Poetry used to be more viable than prose, but that hasn't stopped people from writing it.  Sure, poetry doesn't have as big of an audience anymore (this coming from someone whose thesis was a poetry collection) but it's a medium that can be explored like any other.  

Are there writers who are big in the fantasy genre right now that have only written novels?  I'm curious to know if there is an example.  I know Sanderson is known for his novels, but I'm pretty sure he's written shorts as well (I saw one on Tor.com a while back.)

My point is why limit yourself to only one medium?  Some of the best in the field have written short stories and novels (and probably loads of other things.)  

I guess my point being that fantasy doesn't have to be limited to just door-stoppers.  Especially nowadays.


----------



## Penpilot (Jun 29, 2012)

I write short stories.
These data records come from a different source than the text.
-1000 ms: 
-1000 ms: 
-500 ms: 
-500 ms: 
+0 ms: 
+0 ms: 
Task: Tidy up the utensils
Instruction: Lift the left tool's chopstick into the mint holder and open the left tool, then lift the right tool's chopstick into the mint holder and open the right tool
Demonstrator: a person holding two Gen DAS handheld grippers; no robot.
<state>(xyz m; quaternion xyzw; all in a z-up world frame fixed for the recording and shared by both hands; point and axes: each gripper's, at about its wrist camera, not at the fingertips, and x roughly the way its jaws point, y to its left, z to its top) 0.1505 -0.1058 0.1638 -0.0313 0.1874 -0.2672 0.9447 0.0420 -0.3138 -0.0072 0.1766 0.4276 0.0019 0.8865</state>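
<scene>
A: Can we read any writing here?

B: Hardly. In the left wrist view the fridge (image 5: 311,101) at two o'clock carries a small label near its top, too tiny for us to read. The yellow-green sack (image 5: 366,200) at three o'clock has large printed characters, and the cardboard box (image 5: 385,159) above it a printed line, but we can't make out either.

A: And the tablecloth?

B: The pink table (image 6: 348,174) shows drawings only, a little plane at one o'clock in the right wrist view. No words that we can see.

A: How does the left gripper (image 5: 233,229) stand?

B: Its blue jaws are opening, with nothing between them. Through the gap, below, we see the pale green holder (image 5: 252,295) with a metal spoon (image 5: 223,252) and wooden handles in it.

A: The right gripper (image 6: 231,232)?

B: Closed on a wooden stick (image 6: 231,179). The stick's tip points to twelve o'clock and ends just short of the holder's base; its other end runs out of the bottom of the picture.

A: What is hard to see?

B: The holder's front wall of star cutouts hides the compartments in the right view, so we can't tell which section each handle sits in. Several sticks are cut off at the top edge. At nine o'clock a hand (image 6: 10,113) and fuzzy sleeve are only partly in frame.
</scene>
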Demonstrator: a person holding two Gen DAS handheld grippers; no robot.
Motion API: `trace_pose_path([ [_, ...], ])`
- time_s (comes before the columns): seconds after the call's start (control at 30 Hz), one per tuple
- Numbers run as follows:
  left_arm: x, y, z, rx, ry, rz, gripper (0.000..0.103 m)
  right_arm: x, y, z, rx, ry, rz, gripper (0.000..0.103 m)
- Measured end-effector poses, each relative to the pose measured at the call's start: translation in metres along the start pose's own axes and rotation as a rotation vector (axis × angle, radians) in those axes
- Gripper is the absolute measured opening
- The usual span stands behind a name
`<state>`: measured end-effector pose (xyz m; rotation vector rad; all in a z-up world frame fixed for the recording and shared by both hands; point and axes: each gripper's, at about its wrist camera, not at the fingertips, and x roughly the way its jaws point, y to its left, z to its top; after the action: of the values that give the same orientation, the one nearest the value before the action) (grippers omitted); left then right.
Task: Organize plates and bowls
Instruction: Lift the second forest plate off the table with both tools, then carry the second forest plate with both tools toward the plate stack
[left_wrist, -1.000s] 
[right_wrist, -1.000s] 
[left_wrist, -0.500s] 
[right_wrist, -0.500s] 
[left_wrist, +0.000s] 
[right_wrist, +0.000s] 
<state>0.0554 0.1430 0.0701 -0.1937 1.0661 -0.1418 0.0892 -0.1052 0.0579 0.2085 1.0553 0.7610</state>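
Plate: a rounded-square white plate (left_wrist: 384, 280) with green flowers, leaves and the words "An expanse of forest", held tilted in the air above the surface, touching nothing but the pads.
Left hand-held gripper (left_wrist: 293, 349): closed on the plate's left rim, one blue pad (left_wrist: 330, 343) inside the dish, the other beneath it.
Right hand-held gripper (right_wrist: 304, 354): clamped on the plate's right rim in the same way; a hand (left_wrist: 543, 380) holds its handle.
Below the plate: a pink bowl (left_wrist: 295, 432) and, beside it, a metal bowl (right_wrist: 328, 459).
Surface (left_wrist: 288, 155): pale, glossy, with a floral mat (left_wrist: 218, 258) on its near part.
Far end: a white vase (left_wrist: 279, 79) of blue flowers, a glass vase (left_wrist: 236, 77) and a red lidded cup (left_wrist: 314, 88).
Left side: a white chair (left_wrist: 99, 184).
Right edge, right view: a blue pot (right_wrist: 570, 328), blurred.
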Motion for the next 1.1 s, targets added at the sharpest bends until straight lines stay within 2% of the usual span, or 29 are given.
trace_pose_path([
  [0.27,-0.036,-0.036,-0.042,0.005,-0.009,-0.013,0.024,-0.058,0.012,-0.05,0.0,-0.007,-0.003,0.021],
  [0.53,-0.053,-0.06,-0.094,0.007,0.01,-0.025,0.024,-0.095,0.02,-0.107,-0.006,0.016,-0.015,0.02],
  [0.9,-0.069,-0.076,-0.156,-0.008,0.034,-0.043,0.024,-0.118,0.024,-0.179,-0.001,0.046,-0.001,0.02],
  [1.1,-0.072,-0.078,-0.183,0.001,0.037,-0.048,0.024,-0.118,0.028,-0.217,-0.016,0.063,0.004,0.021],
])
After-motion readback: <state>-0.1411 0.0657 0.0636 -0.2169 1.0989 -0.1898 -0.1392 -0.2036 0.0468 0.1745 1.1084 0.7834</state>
I've put a hold on writing them to focus on finishing my current novel. But once that's done, my goal is to write 10 short stories before diving into my next novel.

Short stories are good for exploring one idea and saying something about it. With novels you need lots of ideas and you have to explore some of them very deeply and say a lot about them. All that while weaving all the ideas together. 

To me, In writing a short story you have to really understand what you're trying to get at because you don't have the luxury of wandering around. The short story has to be focused and concise, getting in and out with no wasted words. Those are things every writer should learn to do. 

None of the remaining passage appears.